8. On the above consideration I hold that this application should have been presented in the Original Side of this Court and in this view this Rule should be discharged. Liberty is reserved to the Petitioner to renew his application in the proper Court. We think that the Registrar of Joint Stock Companies who has appeared before us in this proceeding is entitled to his costs which we assess at two gold Mohurs.

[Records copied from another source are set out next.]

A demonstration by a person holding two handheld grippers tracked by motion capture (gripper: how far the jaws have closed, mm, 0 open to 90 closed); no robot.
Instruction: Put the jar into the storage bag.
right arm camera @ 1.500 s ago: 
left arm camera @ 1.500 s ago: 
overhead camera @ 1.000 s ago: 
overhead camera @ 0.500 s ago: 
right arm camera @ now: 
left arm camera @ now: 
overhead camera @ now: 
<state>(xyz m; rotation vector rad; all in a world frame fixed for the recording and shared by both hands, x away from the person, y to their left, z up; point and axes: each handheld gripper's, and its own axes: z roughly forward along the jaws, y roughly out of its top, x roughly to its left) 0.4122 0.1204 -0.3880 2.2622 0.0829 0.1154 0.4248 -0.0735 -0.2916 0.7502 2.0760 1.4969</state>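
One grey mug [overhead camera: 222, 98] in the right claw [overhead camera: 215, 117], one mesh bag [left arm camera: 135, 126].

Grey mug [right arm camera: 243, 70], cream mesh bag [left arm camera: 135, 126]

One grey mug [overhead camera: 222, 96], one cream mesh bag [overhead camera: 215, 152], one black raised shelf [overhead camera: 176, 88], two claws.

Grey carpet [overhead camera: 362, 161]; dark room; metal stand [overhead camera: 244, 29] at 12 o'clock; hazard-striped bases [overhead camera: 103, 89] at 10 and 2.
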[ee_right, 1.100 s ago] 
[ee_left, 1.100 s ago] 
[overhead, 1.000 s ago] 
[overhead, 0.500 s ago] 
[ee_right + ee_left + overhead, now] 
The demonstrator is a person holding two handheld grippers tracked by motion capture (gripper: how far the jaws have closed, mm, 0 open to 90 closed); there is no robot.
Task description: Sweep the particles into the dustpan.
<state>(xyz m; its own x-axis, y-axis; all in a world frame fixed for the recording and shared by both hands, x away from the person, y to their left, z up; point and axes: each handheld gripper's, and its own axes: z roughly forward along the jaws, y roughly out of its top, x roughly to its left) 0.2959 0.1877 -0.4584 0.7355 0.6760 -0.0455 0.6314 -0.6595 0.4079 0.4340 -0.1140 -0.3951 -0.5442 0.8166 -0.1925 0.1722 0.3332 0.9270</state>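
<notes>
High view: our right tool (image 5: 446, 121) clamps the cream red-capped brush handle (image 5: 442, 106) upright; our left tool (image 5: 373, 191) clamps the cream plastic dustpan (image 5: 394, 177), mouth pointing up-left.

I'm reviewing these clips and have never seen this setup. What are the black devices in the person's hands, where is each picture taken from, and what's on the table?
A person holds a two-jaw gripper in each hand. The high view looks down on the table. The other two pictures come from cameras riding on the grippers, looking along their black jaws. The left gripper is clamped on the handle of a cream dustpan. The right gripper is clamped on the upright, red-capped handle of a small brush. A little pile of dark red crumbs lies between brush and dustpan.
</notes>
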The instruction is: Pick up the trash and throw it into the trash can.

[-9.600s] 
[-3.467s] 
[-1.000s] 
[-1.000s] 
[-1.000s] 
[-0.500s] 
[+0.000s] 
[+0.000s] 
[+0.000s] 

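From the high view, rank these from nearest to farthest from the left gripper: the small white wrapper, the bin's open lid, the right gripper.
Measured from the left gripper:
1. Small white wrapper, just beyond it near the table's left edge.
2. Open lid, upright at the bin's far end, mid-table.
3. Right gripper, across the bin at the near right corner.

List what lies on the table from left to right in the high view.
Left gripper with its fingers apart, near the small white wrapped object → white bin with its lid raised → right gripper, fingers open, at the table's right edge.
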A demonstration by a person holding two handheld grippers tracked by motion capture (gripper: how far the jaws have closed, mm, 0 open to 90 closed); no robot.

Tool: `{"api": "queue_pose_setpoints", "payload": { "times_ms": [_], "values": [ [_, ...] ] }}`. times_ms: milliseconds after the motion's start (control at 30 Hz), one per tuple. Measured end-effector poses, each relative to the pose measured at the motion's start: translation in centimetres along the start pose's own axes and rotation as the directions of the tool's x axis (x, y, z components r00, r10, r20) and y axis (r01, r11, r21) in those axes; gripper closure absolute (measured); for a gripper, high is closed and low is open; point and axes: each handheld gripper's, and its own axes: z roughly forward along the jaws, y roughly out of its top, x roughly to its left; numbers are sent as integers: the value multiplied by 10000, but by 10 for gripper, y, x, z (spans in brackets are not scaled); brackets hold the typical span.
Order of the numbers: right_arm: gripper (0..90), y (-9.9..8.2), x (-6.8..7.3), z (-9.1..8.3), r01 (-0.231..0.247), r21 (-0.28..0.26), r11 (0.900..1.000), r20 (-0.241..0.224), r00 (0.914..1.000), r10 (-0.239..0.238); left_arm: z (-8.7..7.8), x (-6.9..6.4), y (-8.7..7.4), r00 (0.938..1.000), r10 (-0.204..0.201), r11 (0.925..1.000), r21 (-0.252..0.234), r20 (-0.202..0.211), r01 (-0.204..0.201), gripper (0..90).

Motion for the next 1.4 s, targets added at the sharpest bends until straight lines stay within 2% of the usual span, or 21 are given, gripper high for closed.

9. This question of jurisdiction was fully argued before us in the former application heard by myself and my learned brother and I see no reason whatever to alter the opinion that I then expressed, On that occasion the matter was argued by the Incorporated Law Society on one side and the Vakils' Association on the other; and when this matter was called on for hearing we expressed an opinion that we were not prepared to hear these parties on the present occasion. On this the Advocate for the Petitioner stated that he wished to argue this question of jurisdiction before us. Why the Petitioner should raise the question of jurisdiction is not easy to understand. As far as can be seen, it must be a matter of indifference to the Petitioner whether this matter is heard on the Original Side of this Court or on its Appellate Side. In fact a little consideration will show that it is obviously to the Petitioner's advantage that the matter should be heard not in the Appellate Side where the first appeal would lie to the Privy Council but on the Original Side where, if dissatisfied with the decision, he would have a first appeal to a Bench of this Court; and the impression that the argument of the learned Advocate left on my mind, rightly or wrongly, is that the Petitioner is arguing not on his own behalf but on behalf of the Vakils' Association. If my impression is correct I can only say that it is a procedure that does not commend itself to me.